◆ **Working data**:
== == ==

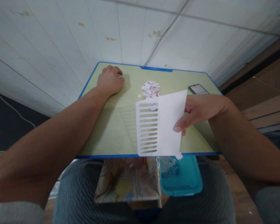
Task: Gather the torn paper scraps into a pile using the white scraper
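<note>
Probably a home — plank wall [60, 34], small table [118, 121].

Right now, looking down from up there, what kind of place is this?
Maybe a corner of somebody's home, though I can't be sure. There's a small blue-edged table by a white panelled wall, and a phone lies on the tabletop.

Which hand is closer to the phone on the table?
The right one. The right hand, pinching a white slotted sheet, is just on the near side of the phone; the left hand is at the table's far left, beyond the paper scraps.
</note>
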Available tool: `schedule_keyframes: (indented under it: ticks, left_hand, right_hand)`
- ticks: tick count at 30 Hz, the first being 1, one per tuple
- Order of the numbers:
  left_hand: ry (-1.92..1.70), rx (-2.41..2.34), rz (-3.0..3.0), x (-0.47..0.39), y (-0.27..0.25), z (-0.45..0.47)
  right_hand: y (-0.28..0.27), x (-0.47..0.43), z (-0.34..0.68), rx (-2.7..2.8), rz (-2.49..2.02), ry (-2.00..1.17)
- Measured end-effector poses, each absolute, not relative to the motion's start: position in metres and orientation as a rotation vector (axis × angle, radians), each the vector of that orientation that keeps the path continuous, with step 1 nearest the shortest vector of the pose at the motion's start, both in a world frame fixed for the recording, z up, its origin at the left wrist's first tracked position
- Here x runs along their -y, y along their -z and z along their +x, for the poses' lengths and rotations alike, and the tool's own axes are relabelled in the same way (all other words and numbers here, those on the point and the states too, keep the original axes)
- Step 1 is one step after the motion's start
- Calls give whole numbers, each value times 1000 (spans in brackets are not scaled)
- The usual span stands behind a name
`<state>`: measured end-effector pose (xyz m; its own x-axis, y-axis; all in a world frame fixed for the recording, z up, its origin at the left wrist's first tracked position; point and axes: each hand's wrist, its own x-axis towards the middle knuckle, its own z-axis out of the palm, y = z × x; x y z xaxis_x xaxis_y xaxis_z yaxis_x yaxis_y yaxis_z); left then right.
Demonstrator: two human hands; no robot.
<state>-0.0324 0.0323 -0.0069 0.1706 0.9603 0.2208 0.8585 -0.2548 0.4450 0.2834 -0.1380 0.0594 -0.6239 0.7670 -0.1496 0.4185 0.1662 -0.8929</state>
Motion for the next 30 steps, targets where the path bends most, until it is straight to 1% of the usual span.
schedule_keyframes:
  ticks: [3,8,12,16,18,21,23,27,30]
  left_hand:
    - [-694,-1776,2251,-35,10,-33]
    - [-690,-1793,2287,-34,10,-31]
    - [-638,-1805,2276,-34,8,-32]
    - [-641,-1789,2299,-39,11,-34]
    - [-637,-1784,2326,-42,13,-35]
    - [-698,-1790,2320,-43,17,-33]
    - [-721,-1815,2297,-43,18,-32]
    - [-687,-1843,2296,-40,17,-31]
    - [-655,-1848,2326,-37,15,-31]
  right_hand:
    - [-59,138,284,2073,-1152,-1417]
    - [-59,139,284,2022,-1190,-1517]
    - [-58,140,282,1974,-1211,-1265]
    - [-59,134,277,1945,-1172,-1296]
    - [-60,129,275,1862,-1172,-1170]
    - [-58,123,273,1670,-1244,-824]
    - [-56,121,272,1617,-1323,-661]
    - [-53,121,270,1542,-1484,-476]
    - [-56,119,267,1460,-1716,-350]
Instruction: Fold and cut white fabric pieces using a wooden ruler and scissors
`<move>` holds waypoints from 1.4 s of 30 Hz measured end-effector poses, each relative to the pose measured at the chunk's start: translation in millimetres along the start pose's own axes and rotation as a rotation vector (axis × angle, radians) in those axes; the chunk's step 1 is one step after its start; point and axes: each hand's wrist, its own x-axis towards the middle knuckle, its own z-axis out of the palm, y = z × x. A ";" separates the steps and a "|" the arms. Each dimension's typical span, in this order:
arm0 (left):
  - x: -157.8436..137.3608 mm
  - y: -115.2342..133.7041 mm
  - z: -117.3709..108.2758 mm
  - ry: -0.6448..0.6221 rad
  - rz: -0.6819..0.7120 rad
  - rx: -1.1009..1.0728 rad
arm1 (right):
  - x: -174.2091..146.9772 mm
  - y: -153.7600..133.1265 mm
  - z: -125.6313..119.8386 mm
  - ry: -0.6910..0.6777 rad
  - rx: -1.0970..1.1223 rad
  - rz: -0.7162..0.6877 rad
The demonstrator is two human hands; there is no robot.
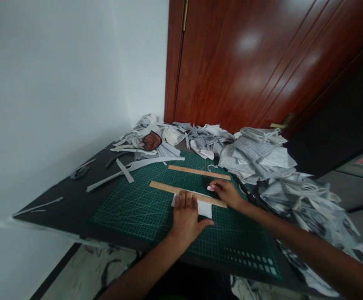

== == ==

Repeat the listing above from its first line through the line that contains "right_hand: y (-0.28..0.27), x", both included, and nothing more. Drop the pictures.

◆ **Response**:
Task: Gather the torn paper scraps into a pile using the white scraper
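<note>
Probably a home — plank wall [60, 34], small table [118, 121].

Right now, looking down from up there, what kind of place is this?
Maybe a corner of somebody's home, though I can't be sure. There's a small blue-edged table by a white panelled wall, and a phone lies on the tabletop.

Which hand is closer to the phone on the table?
The right one. The right hand, pinching a white slotted sheet, is just on the near side of the phone; the left hand is at the table's far left, beyond the paper scraps.
</note>
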Available tool: `schedule_keyframes: (indented under it: ticks, left_hand, right_hand)`
- ticks: tick count at 30 Hz, the first being 1, one per tuple
- Order of the numbers:
  left_hand: ry (-1.92..1.70), rx (-2.41..2.34), rz (-3.0..3.0), x (-0.47..0.39), y (-0.27..0.25), z (-0.45..0.47)
  right_hand: y (-0.28..0.27), x (-0.47..0.43), z (-0.34..0.68), rx (-2.7..2.8), rz (-2.49..2.02), ry (-2.00..1.17)

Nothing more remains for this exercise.